In the listing below, locate the line containing "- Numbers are" and the line containing "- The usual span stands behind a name". Output both of them and every line between, exactly as written, and nothing more.
=== SUPPLIED DATA ===
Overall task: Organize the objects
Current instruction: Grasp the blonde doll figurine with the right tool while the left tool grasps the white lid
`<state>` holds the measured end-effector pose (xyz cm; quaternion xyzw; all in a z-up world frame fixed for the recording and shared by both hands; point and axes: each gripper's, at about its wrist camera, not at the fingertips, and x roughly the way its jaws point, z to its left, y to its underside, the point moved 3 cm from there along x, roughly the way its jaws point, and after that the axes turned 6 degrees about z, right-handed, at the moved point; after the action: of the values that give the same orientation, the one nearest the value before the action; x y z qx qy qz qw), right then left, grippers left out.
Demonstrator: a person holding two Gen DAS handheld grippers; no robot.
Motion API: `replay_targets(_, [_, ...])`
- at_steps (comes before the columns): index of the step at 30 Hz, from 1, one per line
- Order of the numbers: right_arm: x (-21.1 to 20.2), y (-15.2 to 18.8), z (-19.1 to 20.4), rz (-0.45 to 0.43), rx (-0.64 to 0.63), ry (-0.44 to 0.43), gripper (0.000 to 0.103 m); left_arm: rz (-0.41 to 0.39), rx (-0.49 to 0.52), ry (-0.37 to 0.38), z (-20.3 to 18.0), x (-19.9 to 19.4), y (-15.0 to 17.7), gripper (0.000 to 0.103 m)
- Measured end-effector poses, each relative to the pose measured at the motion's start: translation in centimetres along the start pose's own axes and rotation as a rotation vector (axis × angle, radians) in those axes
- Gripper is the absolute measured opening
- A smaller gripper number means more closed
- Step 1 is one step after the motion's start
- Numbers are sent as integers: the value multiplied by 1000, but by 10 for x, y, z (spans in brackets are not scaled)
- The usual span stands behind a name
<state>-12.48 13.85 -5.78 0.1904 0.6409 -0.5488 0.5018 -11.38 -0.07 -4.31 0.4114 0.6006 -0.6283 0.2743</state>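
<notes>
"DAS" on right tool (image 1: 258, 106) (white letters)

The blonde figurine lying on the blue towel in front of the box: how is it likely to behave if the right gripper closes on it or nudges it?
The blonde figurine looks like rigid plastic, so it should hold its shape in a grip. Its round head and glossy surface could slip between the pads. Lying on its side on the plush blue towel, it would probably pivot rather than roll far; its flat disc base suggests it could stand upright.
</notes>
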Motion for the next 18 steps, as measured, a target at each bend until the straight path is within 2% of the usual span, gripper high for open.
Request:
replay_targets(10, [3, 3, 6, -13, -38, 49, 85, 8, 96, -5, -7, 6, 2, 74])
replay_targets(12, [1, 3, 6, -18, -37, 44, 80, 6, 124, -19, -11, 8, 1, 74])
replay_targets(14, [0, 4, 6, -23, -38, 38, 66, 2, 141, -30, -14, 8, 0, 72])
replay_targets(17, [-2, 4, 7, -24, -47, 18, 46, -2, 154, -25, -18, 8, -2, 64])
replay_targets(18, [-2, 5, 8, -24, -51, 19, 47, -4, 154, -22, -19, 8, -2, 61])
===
TASK RESULT →
- Numbers are sent as integers: the value multiplied by 1000, but by 10 for x, y, z (spans in brackets are not scaled)
- The usual span stands behind a name

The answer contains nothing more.